= PROBLEM REQUIREMENTS =
What is needed is an exact copy of the whole listing below, with no pictures.

══════════

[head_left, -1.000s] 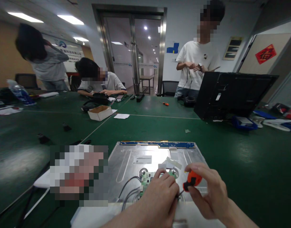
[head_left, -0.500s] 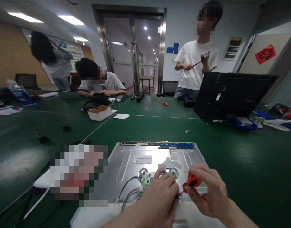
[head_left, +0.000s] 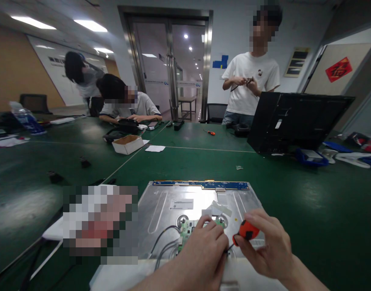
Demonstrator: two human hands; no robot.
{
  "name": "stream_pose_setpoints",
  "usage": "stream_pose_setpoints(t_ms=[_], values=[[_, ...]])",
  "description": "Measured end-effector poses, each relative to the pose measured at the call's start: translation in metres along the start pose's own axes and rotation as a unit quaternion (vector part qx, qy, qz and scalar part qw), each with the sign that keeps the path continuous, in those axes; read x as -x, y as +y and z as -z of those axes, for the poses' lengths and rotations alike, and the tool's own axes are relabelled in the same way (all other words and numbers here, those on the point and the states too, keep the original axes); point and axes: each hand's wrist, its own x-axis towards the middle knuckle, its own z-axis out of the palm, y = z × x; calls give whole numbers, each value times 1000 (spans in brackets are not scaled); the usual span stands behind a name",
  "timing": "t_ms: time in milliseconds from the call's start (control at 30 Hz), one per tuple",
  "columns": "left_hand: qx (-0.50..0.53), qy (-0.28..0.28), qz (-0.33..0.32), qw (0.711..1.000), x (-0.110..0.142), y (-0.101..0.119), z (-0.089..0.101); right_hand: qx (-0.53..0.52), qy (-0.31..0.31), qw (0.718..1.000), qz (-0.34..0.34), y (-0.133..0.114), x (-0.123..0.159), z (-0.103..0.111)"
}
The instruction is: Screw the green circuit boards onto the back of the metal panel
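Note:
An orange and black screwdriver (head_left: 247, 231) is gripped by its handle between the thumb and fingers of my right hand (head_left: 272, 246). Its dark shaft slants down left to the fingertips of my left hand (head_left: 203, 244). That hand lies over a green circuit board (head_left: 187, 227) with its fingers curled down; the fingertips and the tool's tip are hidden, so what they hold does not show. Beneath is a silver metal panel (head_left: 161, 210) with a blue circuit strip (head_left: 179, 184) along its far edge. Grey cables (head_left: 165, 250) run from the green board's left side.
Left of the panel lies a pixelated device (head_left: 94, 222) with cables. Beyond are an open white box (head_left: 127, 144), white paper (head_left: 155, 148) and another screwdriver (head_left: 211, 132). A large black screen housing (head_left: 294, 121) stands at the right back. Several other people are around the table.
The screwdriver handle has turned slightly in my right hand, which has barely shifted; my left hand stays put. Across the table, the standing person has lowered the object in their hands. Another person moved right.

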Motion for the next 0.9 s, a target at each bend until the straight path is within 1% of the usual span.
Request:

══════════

= YOUR RESPONSE =
[head_left, -1.000s] 
[head_left, -0.500s] 
[head_left, +0.000s] 
Demonstrator: two human hands; no robot.
{
  "name": "stream_pose_setpoints",
  "usage": "stream_pose_setpoints(t_ms=[_], values=[[_, ...]])",
  "description": "Measured end-effector poses, each relative to the pose measured at the call's start: translation in metres along the start pose's own axes and rotation as a unit quaternion (vector part qx, qy, qz and scalar part qw), each with the sign that keeps the path continuous, in those axes; read x as -x, y as +y and z as -z of those axes, for the poses' lengths and rotations alike, and the tool's own axes are relabelled in the same way (all other words and numbers here, those on the point and the states too, keep the original axes); point and axes: each hand's wrist, its own x-axis towards the middle knuckle, its own z-axis out of the palm, y = z × x; calls give whole numbers, each value times 1000 (spans in brackets are not scaled); the usual span stands behind a name",
  "timing": "t_ms: time in milliseconds from the call's start (control at 30 Hz), one per tuple",
  "columns": "left_hand: qx (-0.50..0.53), qy (-0.28..0.28), qz (-0.33..0.32), qw (0.711..1.000), x (-0.110..0.142), y (-0.101..0.119), z (-0.089..0.101); right_hand: qx (-0.53..0.52), qy (-0.31..0.31), qw (0.718..1.000), qz (-0.34..0.34), y (-0.133..0.114), x (-0.123..0.159), z (-0.103..0.111)"
}
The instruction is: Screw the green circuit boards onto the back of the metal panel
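Note:
An orange and black screwdriver (head_left: 247, 231) is gripped by its handle between the thumb and fingers of my right hand (head_left: 272, 246). Its dark shaft slants down left to the fingertips of my left hand (head_left: 203, 244). That hand lies over a green circuit board (head_left: 187, 227) with its fingers curled down; the fingertips and the tool's tip are hidden, so what they hold does not show. Beneath is a silver metal panel (head_left: 161, 210) with a blue circuit strip (head_left: 179, 184) along its far edge. Grey cables (head_left: 165, 250) run from the green board's left side.
Left of the panel lies a pixelated device (head_left: 94, 222) with cables. Beyond are an open white box (head_left: 127, 144), white paper (head_left: 155, 148) and another screwdriver (head_left: 211, 132). A large black screen housing (head_left: 294, 121) stands at the right back. Several other people are around the table.
The screwdriver handle has turned slightly in my right hand, which has barely shifted; my left hand stays put. Across the table, the standing person has lowered the object in their hands. Another person moved right.
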
Motion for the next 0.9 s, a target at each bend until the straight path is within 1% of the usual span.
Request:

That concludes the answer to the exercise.